Una volta non mi hai aiutato: dovendo scegliere tra fisica, ingegneria o medicina, mi hai solo detto di inseguire i miei sogni ed io l’ho fatto: fare quello che facevi tu senza l’illusione di diventare bravo come te. Sono stato un tuo studente ma solo all’Università: in mezzo ai tuoi allievi ti ho apprezzato nell’ineguagliabile capacità di capire la sofferenza di chi avevi di fronte: hai sempre curato il paziente prima della malattia usando la tua potente carica umana per trasmettere coraggio, e nella vita accademica hai sempre messo al centro gli studenti ed i tuoi allievi. Hai insegnato ad operare senza egoismo, con l’esempio e mettendo ai tuoi allievi il bisturi in mano: ho perso il conto di quanti sono diventati primari. Non avrei mai lasciato Pisa senza la tua spinta, ma quante volte sono tornato a vederti operare… e che bello partire per l’Africa insieme. Un piano B per godere dei tuoi insegnamenti.

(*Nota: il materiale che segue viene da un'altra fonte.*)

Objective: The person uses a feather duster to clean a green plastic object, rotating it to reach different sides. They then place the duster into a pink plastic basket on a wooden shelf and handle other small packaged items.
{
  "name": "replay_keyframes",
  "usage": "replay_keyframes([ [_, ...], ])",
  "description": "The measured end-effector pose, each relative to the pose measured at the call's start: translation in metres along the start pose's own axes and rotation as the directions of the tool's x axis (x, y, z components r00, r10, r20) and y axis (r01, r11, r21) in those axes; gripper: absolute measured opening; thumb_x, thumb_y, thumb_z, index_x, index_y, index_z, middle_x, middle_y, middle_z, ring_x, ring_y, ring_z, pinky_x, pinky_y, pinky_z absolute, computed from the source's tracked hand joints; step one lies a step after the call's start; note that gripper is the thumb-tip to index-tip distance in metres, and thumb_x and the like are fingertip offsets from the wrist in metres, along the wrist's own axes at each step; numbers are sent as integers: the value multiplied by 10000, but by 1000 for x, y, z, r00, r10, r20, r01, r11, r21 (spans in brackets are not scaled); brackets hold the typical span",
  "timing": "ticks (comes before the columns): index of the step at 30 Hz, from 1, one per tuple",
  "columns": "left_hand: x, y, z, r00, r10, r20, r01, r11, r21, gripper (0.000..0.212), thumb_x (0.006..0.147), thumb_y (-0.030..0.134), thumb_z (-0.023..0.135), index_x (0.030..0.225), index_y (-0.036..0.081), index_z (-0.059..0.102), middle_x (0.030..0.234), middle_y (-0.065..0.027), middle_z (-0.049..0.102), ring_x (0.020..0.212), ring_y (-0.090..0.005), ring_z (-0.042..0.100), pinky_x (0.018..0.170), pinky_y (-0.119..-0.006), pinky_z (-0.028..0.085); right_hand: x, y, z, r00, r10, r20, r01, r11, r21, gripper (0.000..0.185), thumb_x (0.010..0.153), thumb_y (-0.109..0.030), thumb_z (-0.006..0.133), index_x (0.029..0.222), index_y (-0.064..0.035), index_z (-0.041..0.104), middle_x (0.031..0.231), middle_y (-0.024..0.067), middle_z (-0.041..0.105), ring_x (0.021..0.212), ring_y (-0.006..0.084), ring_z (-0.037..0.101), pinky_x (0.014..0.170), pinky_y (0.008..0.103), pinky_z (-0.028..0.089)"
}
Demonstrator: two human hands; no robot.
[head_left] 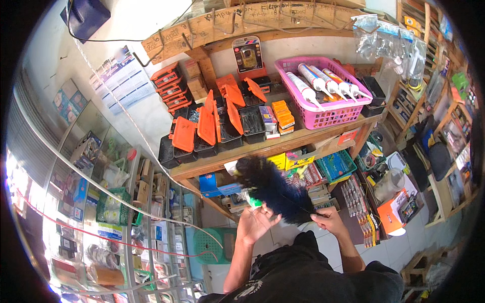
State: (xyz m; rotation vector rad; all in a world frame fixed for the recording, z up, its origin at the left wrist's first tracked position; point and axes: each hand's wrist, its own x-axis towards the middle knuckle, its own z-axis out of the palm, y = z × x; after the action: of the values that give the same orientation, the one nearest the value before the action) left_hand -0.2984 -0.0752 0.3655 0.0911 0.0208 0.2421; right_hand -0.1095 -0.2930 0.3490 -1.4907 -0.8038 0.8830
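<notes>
A dark, fluffy feather duster spans the space between my hands, in front of the wooden shelf. My right hand is closed on its narrow end. My left hand is raised palm up at its left side, near a white item with a green part; whether its fingers grip that item is unclear. Past the duster, black plastic boxes with orange lids stand in a row on the shelf. A pink basket there holds several sealant cartridges.
The wooden shelf edge crosses in front. A glass display cabinet stands at left, with a green stool beside it. A white rope hangs across the left. Goods and a clear plastic jar are at right.
</notes>
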Motion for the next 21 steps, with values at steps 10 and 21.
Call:
replay_keyframes([
  [10, -3, 4, -15, 998, -8, -59, 15, 992, 123, 200, 919, 256, 542, 893, 94, 657, 974, -28, 657, 871, -154, 602, 954, -508, 410, -3, -8, 2, 995, -10, -99, -2, 994, -112, 267, 857, -188, 705, 702, 20, 639, 570, -79, 445, 551, 14, 388, 467, 228, 282],
  [21, -2, -8, 29, 837, 252, -485, -91, 939, 331, 337, 988, 316, 436, 1126, 50, 589, 880, -28, 632, 690, -143, 522, 922, -465, 427, -1, -29, -1, 997, 13, 79, -4, 994, -112, 222, 847, -170, 713, 824, 48, 676, 602, -57, 508, 576, 26, 404, 488, 240, 316],
])
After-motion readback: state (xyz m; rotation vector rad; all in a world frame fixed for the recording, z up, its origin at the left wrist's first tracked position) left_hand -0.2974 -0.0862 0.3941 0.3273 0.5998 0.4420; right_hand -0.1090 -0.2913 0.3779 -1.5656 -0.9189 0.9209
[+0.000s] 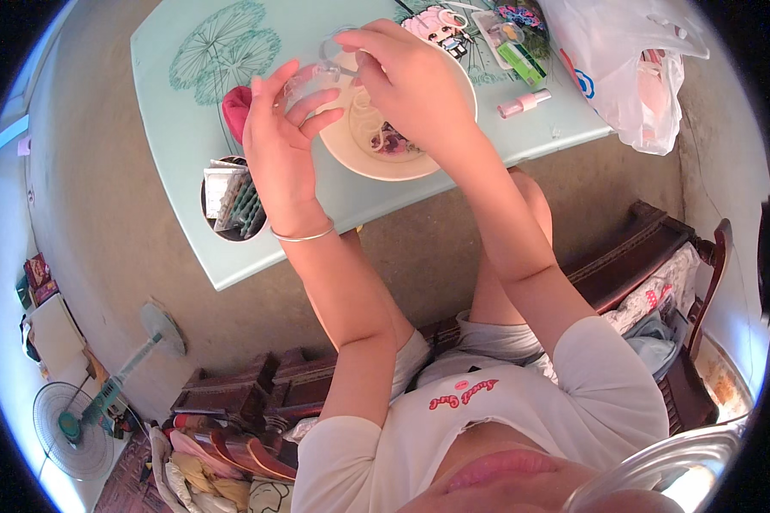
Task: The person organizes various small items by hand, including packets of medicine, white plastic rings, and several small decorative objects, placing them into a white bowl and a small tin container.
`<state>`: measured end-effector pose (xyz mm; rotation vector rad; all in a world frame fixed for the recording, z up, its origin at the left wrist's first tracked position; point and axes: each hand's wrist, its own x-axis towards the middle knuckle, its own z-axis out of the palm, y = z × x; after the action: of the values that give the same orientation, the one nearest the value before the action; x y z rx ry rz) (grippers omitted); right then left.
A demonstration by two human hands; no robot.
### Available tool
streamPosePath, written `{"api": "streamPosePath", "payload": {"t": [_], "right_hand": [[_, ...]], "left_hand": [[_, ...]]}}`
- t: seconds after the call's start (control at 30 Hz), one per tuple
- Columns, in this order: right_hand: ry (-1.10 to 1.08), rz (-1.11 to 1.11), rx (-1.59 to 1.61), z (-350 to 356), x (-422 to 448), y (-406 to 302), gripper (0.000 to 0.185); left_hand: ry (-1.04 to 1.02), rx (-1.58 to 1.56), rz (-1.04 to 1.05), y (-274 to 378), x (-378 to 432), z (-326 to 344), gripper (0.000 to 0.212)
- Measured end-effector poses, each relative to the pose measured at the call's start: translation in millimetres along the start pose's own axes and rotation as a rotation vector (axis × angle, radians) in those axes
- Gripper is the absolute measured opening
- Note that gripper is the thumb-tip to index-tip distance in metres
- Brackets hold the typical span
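Note:
My left hand (289,122) is raised above the table's near side, palm up and fingers curled, around a clear transparent piece (311,75) with crinkled plastic. In my right hand (398,70), thumb and fingers pinch a thin clear strip or ring (337,48) beside it; its exact kind cannot be told. Both hands are over a large cream plate or shallow bowl (372,168), on which pale loops (366,115) and a dark purple patterned patch (391,141) show. A dark pink soft item (236,112) lies behind my left hand.
On the pale green table (192,211) an oval opening holds packets (228,195). A cartoon figure picture (439,32), a green box (521,64) and a pink tube (524,104) lie to the right. A white plastic bag (609,64) hangs over the right edge.

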<state>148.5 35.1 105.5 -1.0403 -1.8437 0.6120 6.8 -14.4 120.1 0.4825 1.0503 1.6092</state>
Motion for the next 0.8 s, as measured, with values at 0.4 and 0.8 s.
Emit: {"api": "streamPosePath", "payload": {"t": [0.4,0.8], "right_hand": [[-0.011,0.329,0.407,-29,13,-6,0.018],[-0.009,0.319,0.557,-32,13,-11,0.018]], "left_hand": [[-0.283,-0.051,0.004,2,-1,-13,0.04],[-0.413,0.31,0.052,-2,-8,-14,0.014]]}}
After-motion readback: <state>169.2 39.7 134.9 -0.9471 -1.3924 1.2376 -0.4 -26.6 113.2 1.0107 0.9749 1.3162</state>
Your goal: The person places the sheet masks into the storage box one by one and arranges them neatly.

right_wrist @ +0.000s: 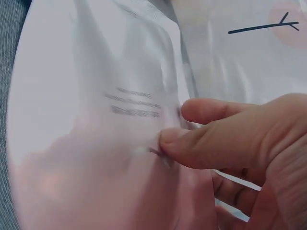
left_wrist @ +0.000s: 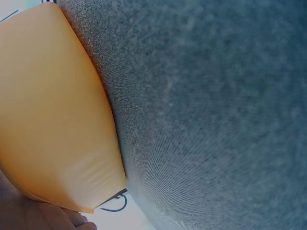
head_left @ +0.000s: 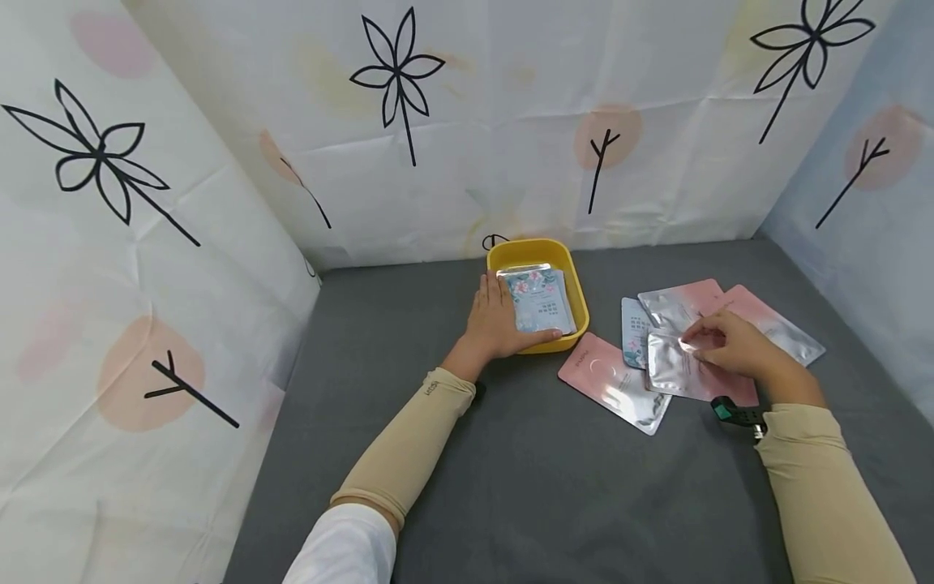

Ventuno anni fa la prima spedizione, quasi per scherzo: tanti lavori di riparazione in sala operatoria, e cinque interventi l’ultimo giorno. Ma un legame pazzesco che prese entrambi per tornarci e far funzionare le cose. Ogni anno 2 o tre viaggi, fino a oggi, con più di 3000 bambini operati. Andato in pensione, ti sei messo a disposizione totale dei paesi in via di sviluppo: in Camerun non hai regalato pesci, ma insegnato a pescare, fondando un reparto ortopedico e formando un chirurgo locale, così la tua opera non si fermerà mai. La tua Orthopaedics ONLUS continuerà sulle tue orme. In ventun anni di azione abbiamo saltato solo l’anno scorso, a causa del coronavirus, ma ci siamo e ci saremo. Averti come esempio inarrivabile mi ha insegnato a competere solo con me stesso, senza soffrire per l’impossibilità di raggiungerti. Ammettere la grandezza altrui è stata la tua forza, come hai fatto con lo Zio Franco, cui hai sempre riconosciuto di essere il numero uno, ed al il tuo amico Pier Giorgio che hai sempre chiamato scherzosamente “principale”. Anche nel dolore più profondo di una giornata che ho temuto di vivere da quando sono al mondo, il solo pensiero che tu ci sia dovuto passare a dodici anni, mi fa ringraziare di quello che ho avuto e che a te è mancato per arrivarci oggi a quarantanove anni. Arrivederci Babbo, il tuo bambino oggi è un uomo. Coraggio, avanti".